Task brief:
From the first line of the data through the line containing "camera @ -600", transcribe each line exactly. Pictures do not belong in the copy.

Source material:

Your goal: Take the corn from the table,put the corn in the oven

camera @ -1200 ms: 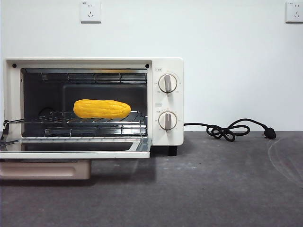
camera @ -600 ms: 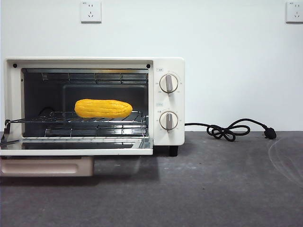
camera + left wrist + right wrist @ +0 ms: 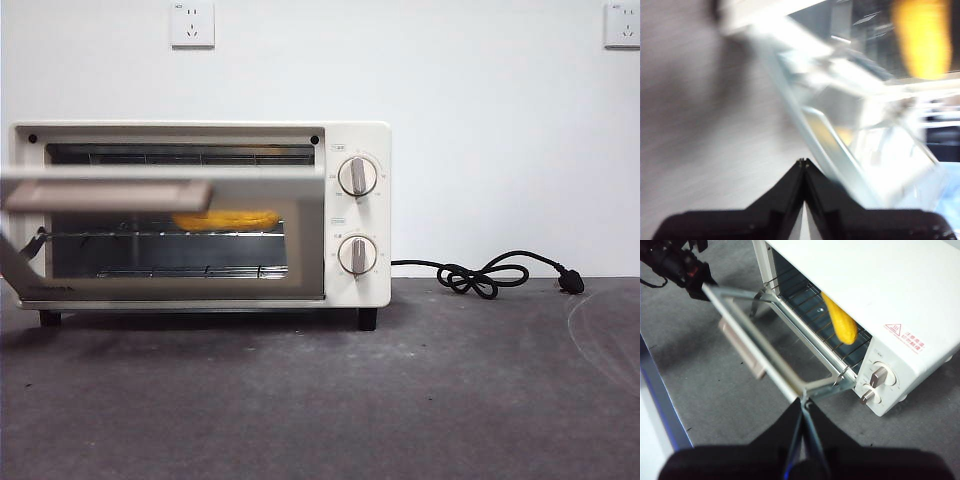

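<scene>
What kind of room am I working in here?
Probably a lab test bench, not a kitchen: the oven sits on a bare grey table against a plain white wall with sockets, its plug lying unplugged.

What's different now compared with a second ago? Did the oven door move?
Yes. The oven's door, flat open a second ago, has swung up and is now half closed, its handle raised. The left gripper, jaws shut, is at the door's edge. The corn stays on the rack; the knobs and cord have not moved.

Closed left tool (image 3: 803, 162) beside blurred oven (image 3: 840, 95) door.
</scene>
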Available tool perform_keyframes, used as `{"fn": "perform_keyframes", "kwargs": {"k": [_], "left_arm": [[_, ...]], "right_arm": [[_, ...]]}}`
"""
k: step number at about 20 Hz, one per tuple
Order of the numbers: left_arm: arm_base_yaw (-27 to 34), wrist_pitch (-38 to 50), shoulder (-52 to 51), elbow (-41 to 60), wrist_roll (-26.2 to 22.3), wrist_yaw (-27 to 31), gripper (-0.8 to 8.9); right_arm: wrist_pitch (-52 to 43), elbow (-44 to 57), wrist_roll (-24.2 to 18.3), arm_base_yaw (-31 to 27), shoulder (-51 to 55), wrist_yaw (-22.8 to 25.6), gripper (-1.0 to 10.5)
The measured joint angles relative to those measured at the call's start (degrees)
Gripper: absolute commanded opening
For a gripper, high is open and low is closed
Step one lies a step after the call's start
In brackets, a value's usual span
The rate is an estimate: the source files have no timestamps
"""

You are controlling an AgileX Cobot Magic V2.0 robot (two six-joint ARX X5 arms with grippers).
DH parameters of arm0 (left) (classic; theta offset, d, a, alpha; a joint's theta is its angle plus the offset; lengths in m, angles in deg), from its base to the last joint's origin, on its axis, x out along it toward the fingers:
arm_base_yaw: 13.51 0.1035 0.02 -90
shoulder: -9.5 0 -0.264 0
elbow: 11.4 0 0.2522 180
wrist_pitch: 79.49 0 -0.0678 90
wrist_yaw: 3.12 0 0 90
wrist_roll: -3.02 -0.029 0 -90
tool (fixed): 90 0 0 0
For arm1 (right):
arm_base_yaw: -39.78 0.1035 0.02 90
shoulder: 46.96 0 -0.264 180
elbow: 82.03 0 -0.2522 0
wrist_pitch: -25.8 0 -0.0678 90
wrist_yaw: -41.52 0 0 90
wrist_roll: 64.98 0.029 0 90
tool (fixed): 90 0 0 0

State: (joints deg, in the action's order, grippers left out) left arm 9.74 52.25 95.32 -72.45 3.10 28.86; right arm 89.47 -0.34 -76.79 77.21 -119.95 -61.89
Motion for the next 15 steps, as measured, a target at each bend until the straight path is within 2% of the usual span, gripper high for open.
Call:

Solution to this problem:
Your goal: Take the corn from the table,put the corn in the oven

camera @ -1200 ms: 
camera @ -600 ms: 

No further answer is expected.